**WORK ORDER**
Below are some entries; state how many of their lines include the word "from" and give no more than that number.

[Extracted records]

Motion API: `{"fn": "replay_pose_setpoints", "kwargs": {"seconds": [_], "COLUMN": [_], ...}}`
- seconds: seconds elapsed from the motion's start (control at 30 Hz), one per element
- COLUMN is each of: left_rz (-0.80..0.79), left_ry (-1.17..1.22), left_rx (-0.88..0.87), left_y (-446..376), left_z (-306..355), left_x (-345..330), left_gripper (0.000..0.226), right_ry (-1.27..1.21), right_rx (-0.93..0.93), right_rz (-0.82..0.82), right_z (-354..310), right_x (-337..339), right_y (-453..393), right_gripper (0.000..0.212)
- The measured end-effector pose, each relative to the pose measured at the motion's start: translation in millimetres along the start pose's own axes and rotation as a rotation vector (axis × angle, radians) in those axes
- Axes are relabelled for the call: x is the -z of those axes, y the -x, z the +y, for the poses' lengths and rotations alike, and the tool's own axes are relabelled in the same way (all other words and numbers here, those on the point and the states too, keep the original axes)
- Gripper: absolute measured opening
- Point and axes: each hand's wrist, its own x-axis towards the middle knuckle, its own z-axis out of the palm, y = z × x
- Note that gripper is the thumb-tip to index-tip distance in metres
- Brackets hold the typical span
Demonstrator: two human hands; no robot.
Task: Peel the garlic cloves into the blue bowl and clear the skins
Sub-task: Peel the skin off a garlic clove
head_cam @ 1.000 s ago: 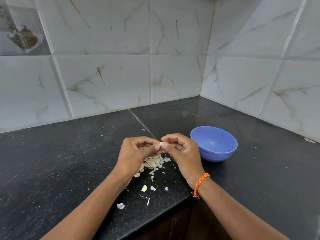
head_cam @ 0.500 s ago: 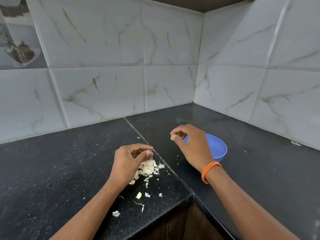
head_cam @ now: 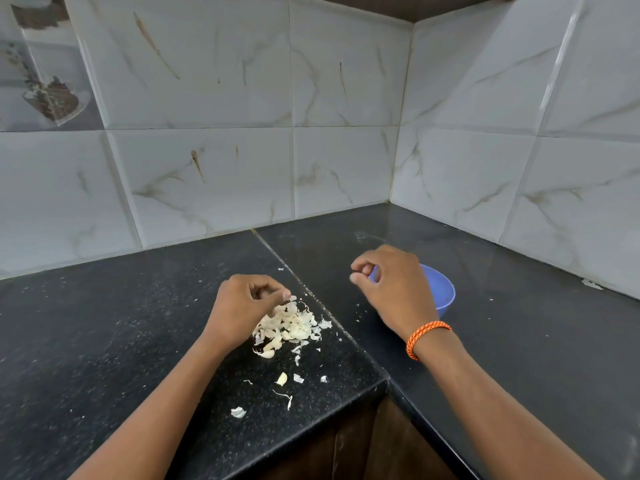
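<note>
The right hand (head_cam: pixel 394 289) is hovering over the blue bowl (head_cam: pixel 440 289), fingertips curled together on nothing discernible, while the left hand (head_cam: pixel 246 306) is curling, contents indiscernible, just beside the garlic pile (head_cam: pixel 289 325), whose papery, feather-light skins are likely demanding gentle fingertip pinching.

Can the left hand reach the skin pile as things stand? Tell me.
Probably yes: the left hand hovers right at the skin pile on the counter, with nothing between them.

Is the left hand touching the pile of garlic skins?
Cannot tell. In the head view, the left hand overlaps the pile of garlic skins, hiding any contact.
</note>
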Motion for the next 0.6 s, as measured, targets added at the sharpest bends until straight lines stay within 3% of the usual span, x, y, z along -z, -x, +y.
{"fn": "replay_pose_setpoints", "kwargs": {"seconds": [0.07,0.17,0.37,0.5,0.6], "left_rz": [-0.024,-0.049,-0.029,-0.033,-0.039], "left_ry": [-0.048,-0.117,-0.084,-0.073,-0.044], "left_rx": [0.001,-0.025,-0.026,-0.03,-0.036], "left_y": [-1.9,-1.5,-1.5,0.2,1.8], "left_z": [-4.8,-9.9,-10.5,-10.3,-10.0], "left_x": [1.8,1.1,-2.7,-5.6,-7.9], "left_gripper": [0.009,0.02,0.013,0.012,0.012], "right_ry": [-0.043,-0.137,-0.259,-0.211,-0.199], "right_rx": [0.042,0.115,0.209,0.237,0.292], "right_rz": [-0.114,-0.335,-0.804,-0.79,-0.693], "right_z": [-18.2,-37.6,-50.9,-50.3,-50.0], "right_x": [-12.0,-32.7,-55.3,-64.0,-64.6], "right_y": [8.7,26.1,49.3,53.3,53.2], "right_gripper": [0.018,0.012,0.011,0.005,0.005]}}
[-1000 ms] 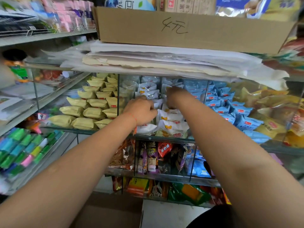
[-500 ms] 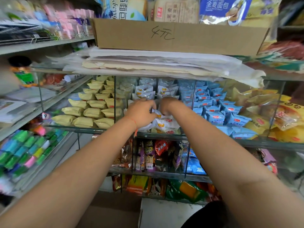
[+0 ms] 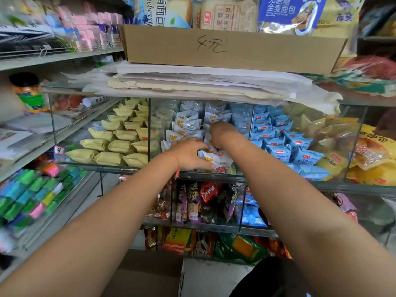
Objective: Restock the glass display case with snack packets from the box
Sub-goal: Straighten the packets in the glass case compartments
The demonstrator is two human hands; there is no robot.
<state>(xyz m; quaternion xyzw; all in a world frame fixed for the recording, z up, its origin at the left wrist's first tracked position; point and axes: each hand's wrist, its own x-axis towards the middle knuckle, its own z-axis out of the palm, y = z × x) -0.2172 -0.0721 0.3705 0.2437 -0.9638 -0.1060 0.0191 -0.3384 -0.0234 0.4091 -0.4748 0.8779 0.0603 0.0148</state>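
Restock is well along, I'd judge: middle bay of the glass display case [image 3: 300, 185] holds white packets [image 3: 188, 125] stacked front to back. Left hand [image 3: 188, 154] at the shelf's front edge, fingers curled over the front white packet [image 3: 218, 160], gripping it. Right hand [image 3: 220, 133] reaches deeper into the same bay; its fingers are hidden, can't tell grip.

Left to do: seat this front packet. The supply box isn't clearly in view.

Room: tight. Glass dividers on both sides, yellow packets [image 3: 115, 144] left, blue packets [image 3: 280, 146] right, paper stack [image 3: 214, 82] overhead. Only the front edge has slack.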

**OUTPUT FOR THIS TASK**
2